Garlow spoke about the history and original intent behind why former senator and President Lyndon Johnson introduced the Johnson Amendment decades ago, which was in response to two nonprofit groups — Committee for Constitutional Government and the Facts Forum — that opposed Johnson's Senate re-election bid.
"It was July 2, 1954, when Lyndon Baines Johnson, then senator, returned to the Senate angry at Frank Gannett and H.L. Hunt, two businessmen who had opposed him through their not-for-profit corporations. He brought that anger to the Senate in the form of what is known as the Johnson Amendment, which was passed without any discussion and on a voice vote only," Garlow explained. "A chief legislative aide of Sen. Johnson admitted later that they did not have churches in mind at all. They were just ticked off at two businessmen who had opposed Johnson because they thought he was soft on Communism."
FRC President Tony Perkins, a leading proponent of the measure, asserted that the United States would look much different today if it wasn't for the pastors throughout American history who cried out for social justice.
"Since the birth of our nation, pastors and churches have been at the forefront of shaping public policy and debate," Perkins said. "That is where they need to be today. What would America look like today had the Rev. Lyman Beecher [Harriet Beecher Stowe's father], a leading abolitionist, or Dr. Martin Luther King been muzzled by the IRS. It would have been a much, much different country than what we see today."
Although many pastors today don't speak politically from the pulpit, others have and have been "persecuted" for doing so.
Hernan Castano, who pastors a minority church in Houston, Texas, was one of five Houston-area pastors whose sermons were subpoenaed by former Houston Mayor Annise Parker with the threat of fine or imprisonment in 2014 over their opposition to the city's LGBT nondiscrimination ordinance that opened up bathrooms and locker rooms on the basis of gender identity.
"I understand what persecution is because I experienced it myself," Castano said during Wednesday's press conference. "We experienced that in Houston when they subpoenaed our sermons just for speaking on the issues that the Bible speaks about, just for speaking to our congregation. I am here today because I believe that it is not fair to talk about freedom of speech, yet that freedom of speech ends when I stand behind a pulpit. It is not fair to say that there is free speech when government, like the IRS, is monitoring what I speak and say based on the Bible and will intimidate me and make me pay a high price for preaching to my congregation.

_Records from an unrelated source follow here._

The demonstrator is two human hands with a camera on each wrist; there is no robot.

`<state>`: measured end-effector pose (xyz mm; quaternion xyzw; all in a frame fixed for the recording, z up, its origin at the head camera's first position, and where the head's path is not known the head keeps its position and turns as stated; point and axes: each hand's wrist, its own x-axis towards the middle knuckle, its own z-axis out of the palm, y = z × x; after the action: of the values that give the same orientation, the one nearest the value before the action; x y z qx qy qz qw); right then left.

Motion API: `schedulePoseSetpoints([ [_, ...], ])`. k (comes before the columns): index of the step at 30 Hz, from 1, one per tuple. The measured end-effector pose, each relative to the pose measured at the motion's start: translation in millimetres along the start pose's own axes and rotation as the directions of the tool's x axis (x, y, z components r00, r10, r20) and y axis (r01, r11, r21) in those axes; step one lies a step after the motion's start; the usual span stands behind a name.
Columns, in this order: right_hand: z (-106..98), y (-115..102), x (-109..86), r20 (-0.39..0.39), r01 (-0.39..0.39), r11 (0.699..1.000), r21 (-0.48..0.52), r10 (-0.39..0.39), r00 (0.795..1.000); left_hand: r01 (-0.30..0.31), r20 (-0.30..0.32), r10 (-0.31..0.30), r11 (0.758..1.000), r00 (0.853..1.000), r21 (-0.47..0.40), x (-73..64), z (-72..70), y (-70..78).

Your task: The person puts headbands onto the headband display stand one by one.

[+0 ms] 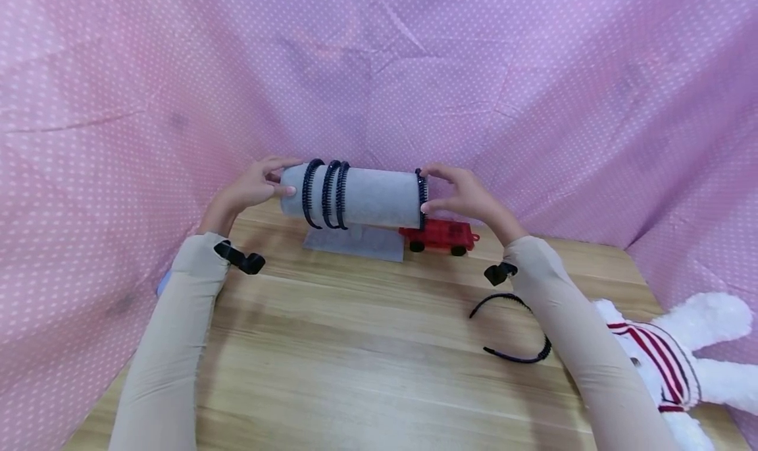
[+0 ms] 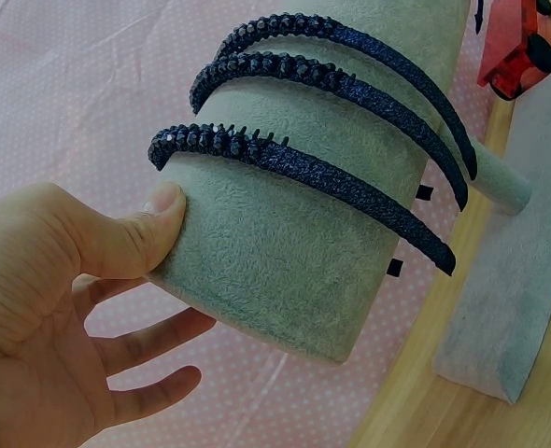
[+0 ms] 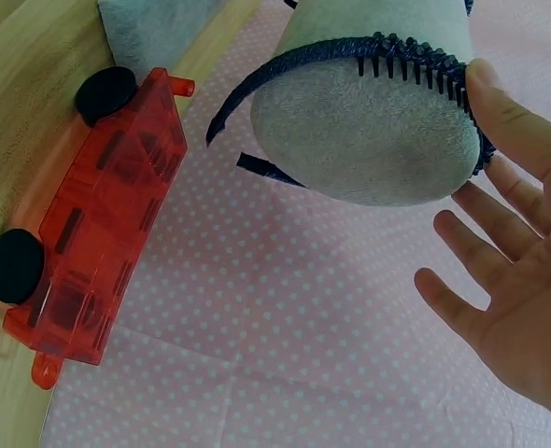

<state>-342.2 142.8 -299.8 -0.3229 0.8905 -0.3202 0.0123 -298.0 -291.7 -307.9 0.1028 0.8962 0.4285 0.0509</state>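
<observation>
A grey plush-covered cylinder, the headband stand (image 1: pixel 381 197), lies level on a short post above its flat base (image 1: pixel 355 242). Three dark beaded headbands (image 2: pixel 313 173) curve over its left part. My left hand (image 1: pixel 256 184) holds the left end, with the thumb on the front and fingers behind; in the left wrist view the lower fingers spread loosely. At the right end, my right hand (image 1: pixel 464 193) pinches another dark toothed headband (image 3: pixel 350 49) between thumb and index finger. This band sits around the cylinder's rim, and its open ends hang past the side in the right wrist view.
A red toy car (image 1: pixel 441 236) with black wheels stands beside the base, under the right end. One more dark headband (image 1: pixel 541 355) lies on the wooden table (image 1: pixel 355 345) near my right forearm. A white plush toy (image 1: pixel 657 359) lies at the right edge. Pink dotted cloth (image 1: pixel 379 76) hangs behind.
</observation>
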Motion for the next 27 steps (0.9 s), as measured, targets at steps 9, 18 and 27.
schedulePoseSetpoints([
  [9,1.0,-0.5,1.0,-0.013,-0.003,1.0,-0.002,0.003,1.0,-0.012,-0.003,0.012,1.0,1.0,-0.007,-0.3,0.0,-0.4],
  [18,3.8,2.9,4.8,0.024,-0.009,0.998,0.067,0.008,1.0,-0.016,-0.005,0.016,1.0,1.0,-0.013,1.7,-0.2,-1.9],
  [27,5.0,2.4,6.9,0.054,-0.004,0.997,0.076,0.0,0.999,-0.005,-0.011,0.005,1.0,1.0,0.002,0.7,-0.4,-2.3],
])
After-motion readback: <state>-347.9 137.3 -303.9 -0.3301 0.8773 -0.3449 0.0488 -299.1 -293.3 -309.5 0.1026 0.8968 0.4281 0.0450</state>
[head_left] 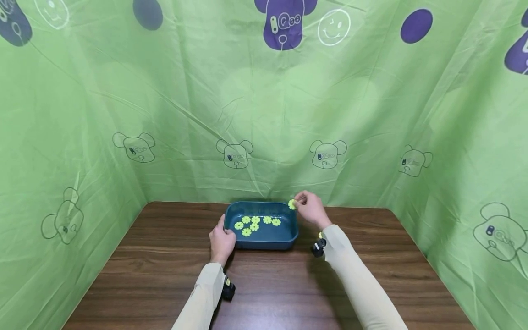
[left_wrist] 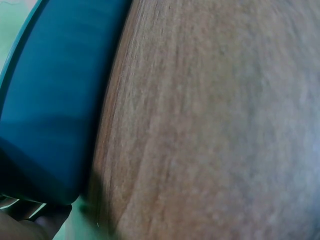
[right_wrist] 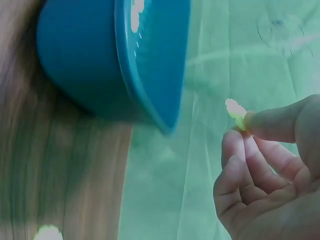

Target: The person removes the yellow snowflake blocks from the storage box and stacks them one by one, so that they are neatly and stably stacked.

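Note:
A dark blue rectangular plastic basin (head_left: 264, 244) stands near the back of the table, with several yellow-green flower-shaped pieces (head_left: 254, 227) lying flat on its floor. My left hand (head_left: 222, 241) grips the basin's left front corner; in the left wrist view only part of that hand (left_wrist: 30, 227) shows below the basin wall (left_wrist: 55, 100). Over the basin's back right corner, my right hand (head_left: 312, 210) pinches one flower-shaped piece (head_left: 292, 204) between thumb and fingertips. The right wrist view shows this piece (right_wrist: 236, 114) edge-on, apart from the basin rim (right_wrist: 132, 82).
Brown wood-grain table (head_left: 268, 284) lies under both forearms. Green printed cloth (head_left: 264, 114) hangs close behind the basin and along both sides. A small pale yellowish shape (right_wrist: 48, 233) is cut off at the bottom of the right wrist view.

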`<state>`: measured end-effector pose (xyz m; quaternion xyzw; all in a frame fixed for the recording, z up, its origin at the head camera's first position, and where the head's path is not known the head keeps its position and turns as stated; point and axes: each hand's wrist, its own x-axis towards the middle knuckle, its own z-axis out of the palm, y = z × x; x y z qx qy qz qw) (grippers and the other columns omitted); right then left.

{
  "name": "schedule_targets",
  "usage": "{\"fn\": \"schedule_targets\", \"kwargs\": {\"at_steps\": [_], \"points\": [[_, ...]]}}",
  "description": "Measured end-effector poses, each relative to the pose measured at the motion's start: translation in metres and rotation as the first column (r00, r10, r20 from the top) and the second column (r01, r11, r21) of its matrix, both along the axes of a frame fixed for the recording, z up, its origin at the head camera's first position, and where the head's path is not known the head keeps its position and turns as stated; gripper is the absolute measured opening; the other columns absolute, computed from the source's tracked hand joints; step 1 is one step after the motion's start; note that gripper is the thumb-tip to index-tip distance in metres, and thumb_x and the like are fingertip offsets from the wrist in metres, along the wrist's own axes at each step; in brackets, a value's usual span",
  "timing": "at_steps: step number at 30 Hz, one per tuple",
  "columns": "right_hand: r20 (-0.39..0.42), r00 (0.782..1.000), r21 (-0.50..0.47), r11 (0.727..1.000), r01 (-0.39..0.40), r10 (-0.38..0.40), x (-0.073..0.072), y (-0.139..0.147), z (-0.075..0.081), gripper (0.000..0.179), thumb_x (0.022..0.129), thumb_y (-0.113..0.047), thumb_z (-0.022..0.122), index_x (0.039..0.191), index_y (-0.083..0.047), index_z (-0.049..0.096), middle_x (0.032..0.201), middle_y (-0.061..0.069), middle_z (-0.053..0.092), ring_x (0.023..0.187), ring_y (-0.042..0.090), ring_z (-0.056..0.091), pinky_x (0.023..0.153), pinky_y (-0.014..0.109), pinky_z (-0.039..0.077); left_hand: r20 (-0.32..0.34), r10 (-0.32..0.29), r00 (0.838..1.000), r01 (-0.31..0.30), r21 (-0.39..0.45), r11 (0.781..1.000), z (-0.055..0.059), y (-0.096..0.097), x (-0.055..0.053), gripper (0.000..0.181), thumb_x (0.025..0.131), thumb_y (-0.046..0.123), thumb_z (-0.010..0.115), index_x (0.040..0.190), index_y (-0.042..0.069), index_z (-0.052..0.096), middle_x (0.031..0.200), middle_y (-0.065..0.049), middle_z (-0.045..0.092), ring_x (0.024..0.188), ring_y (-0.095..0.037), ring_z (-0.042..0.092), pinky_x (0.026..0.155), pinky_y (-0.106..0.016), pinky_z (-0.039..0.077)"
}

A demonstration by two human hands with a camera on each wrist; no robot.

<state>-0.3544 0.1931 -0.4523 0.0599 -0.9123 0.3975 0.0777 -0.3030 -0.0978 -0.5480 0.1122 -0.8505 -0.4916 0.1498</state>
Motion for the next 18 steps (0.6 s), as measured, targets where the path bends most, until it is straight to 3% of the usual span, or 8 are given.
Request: {"fn": "schedule_targets", "kwargs": {"at_steps": [8, 12, 18], "points": [[0.066, 0.997, 0.029, 0.999, 0.045, -0.047, 0.005, 0.043, 0.002, 0.019, 0.095, -0.017, 0.067, 0.109, -0.004, 0.068, 0.101, 0.016, 0.073, 0.09, 0.027, 0.067, 0.08, 0.039, 0.051, 0.007, -0.002, 1.0, 0.002, -0.001, 1.0, 0.001, -0.001, 0.0, 0.063, 0.091, 0.003, 0.048, 0.154, 0.007, 0.043, 0.149, -0.022, 0.052, 0.136, -0.043, 0.05, 0.109, -0.054, 0.044], [0.099, 0.993, 0.058, 0.997, 0.054, -0.06, 0.009, 0.06, -0.01, 0.018, 0.095, -0.015, 0.066, 0.107, -0.003, 0.069, 0.098, 0.015, 0.073, 0.087, 0.024, 0.066, 0.079, 0.038, 0.051, 0.003, 0.0, 1.0, 0.0, 0.002, 1.0, 0.001, -0.001, 0.001, 0.063, 0.091, 0.002, 0.048, 0.154, 0.007, 0.043, 0.149, -0.022, 0.052, 0.136, -0.042, 0.05, 0.109, -0.054, 0.044], [0.2, 0.977, 0.037, 0.997, 0.069, -0.075, 0.016, 0.081, -0.03, 0.017, 0.095, -0.012, 0.067, 0.106, 0.0, 0.068, 0.092, 0.014, 0.071, 0.074, 0.022, 0.068, 0.063, 0.028, 0.051, 0.003, 0.001, 1.0, -0.001, 0.001, 1.0, 0.001, 0.0, 0.001, 0.062, 0.092, 0.002, 0.047, 0.153, 0.006, 0.044, 0.149, -0.022, 0.052, 0.136, -0.042, 0.05, 0.11, -0.054, 0.044]]}}
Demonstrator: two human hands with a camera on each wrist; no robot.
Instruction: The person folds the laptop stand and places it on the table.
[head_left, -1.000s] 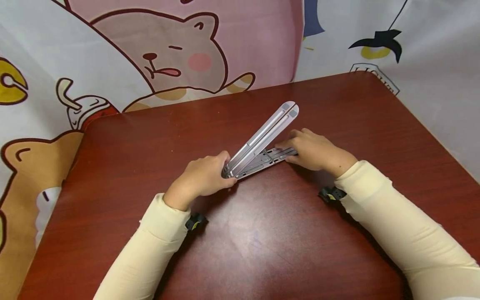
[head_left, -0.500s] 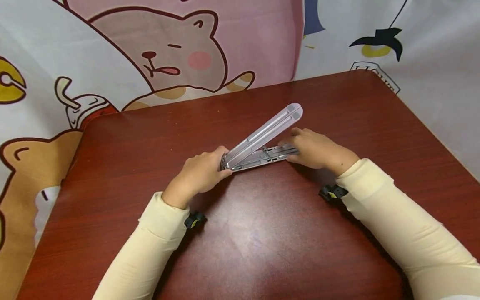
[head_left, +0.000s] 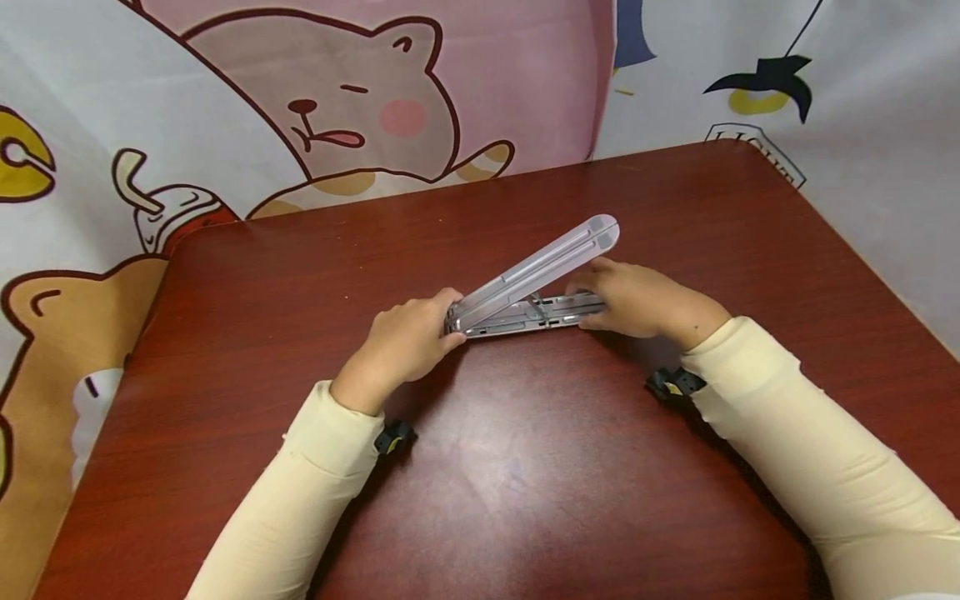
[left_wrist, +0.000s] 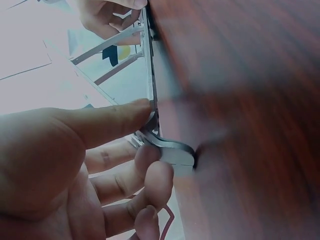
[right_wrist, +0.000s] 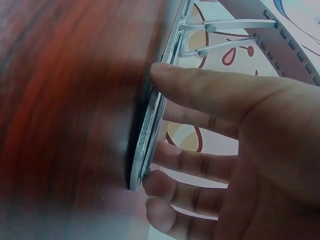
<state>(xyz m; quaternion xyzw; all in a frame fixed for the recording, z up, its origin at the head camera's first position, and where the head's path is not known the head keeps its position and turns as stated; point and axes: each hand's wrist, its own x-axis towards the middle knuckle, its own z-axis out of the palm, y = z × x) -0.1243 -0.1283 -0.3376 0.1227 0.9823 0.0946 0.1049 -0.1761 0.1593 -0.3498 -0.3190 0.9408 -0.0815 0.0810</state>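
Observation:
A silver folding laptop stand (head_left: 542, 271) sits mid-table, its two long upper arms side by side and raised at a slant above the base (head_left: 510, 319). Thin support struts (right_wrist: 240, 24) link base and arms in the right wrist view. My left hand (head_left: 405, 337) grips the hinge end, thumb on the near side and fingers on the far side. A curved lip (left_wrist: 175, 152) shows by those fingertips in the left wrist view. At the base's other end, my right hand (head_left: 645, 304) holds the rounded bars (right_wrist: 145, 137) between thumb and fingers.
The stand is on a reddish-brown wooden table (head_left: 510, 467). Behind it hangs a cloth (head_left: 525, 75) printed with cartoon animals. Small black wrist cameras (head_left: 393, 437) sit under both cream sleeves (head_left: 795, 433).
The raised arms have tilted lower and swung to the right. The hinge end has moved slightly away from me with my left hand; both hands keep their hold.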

"We need to repeal the Johnson Amendment because I have seen the faces of pastors, not only the pastors of big congregations but the pastors of smaller congregations," Costano added. "I have seen the fear of their heart holding them back from speaking truth and I have seen them hold back from what will make a difference for their own people because they do not want the doors of their church buildings closed or their 501(c)(3) removed."